Evergrey hace tiempo que decidieron dejar a un lado la parte más compleja y oscura de su estilo, todo ello en pro de un sonido más directo, melódico y magnético, clímax que sin duda alcanzan en este nuevo LP. Su vertiente Progresiva, tirando de tempos sincopados, silencios, compases irregulares, afinaciones Drop, etc, sigue ahí, pero en este caso todo ello al servicio de la canción, no en vano sólo tres temas pasan de los cinco minutos y ninguno de ellos llega a los seis, canciones en las que los estribillos, la pomposidad y la presencia de coros y teclados son los principales reclamos. Tom firma una de sus mejores interpretaciones vocales, ahí es nada, mientras, como decía, Rikard se echa a la espalda toneladas de responsabilidad desde sus teclados.

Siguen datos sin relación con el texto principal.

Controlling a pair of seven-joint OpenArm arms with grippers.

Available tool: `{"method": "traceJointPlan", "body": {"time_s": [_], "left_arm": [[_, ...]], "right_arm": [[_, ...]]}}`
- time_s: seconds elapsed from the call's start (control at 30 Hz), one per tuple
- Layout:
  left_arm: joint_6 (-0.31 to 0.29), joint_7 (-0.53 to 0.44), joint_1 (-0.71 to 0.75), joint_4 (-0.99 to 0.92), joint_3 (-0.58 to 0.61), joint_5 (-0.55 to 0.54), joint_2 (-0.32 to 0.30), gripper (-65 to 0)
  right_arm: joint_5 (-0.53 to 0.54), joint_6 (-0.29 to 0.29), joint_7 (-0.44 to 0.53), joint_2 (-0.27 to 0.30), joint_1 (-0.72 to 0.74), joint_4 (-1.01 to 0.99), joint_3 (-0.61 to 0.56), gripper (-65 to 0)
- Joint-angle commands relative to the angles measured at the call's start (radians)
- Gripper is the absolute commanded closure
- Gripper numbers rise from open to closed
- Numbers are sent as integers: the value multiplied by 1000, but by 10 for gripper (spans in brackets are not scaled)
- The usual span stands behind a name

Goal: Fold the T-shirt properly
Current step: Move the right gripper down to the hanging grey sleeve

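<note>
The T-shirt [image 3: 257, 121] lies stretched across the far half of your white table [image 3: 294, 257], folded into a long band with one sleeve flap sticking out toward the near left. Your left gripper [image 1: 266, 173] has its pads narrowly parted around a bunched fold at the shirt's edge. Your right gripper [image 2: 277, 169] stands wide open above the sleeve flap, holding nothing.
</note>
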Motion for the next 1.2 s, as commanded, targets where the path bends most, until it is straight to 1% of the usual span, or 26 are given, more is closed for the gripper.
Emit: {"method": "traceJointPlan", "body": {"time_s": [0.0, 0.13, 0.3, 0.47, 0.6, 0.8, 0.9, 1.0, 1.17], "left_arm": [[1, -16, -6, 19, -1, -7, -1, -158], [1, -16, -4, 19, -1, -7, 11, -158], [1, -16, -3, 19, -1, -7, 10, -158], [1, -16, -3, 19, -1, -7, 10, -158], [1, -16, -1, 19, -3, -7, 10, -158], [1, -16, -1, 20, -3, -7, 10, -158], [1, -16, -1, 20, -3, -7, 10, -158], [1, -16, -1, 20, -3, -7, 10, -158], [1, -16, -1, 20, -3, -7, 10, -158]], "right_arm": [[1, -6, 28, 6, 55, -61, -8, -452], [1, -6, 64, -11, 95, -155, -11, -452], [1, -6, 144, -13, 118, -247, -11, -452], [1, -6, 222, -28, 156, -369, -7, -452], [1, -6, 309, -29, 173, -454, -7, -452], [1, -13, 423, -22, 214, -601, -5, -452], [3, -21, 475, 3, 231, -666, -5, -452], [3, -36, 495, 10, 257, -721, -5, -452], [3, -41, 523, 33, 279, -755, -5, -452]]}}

Architects of a New Weave es pura luz
Englund nos entrega parte de las mejores canciones que ha escrito en los últimos años, mostrando su faceta más lumínica tras los tiempos de angustia y desesperación vividos tras su separación, suscrito todo ello en nombres propios como «Leaving The Emptiness», la canción más soleada de la carrera de la banda, «Architects Of The New Weave», la certificación absoluta de su recuperación anímica, viviendo desde la estabilidad gracias al nuevo tejido de existencia que ha construido, o la misma «Heaven», esperanza, ilusión y fe desde las entrañas del cielo, con un estribillo y unas corales que enloquecen, sin olvidarnos de pesos pesados como «The World Is On Fire», el paradigma claro y diáfano de la nueva realidad de la banda, con una línea melódica ejemplar, «The Shadow Self», la conexión perfecta con los Evergrey clásicos, dándose la mano de lleno con un álbum como Recreation Day, o el final glorioso que supone «The Prophecy», un tema basado en el piano de Zander, con un tempo atresillado que es puro lodo y una línea melódica desangrada que fluye de manera exquisita desde la garganta de Tom.
Architects of a New Weave es un nuevo renacer, Architects of a New Weave es pura luz, fosforescencia máxima al servicio del Metal moderno, desencasillado, pulcro y detallista. Architects of a New Weave es la vuelta al optimismo, a las ganas de vivir, de un genio de nuestro tiempo como Tom S. Englund. ¿El disco del año? De largo.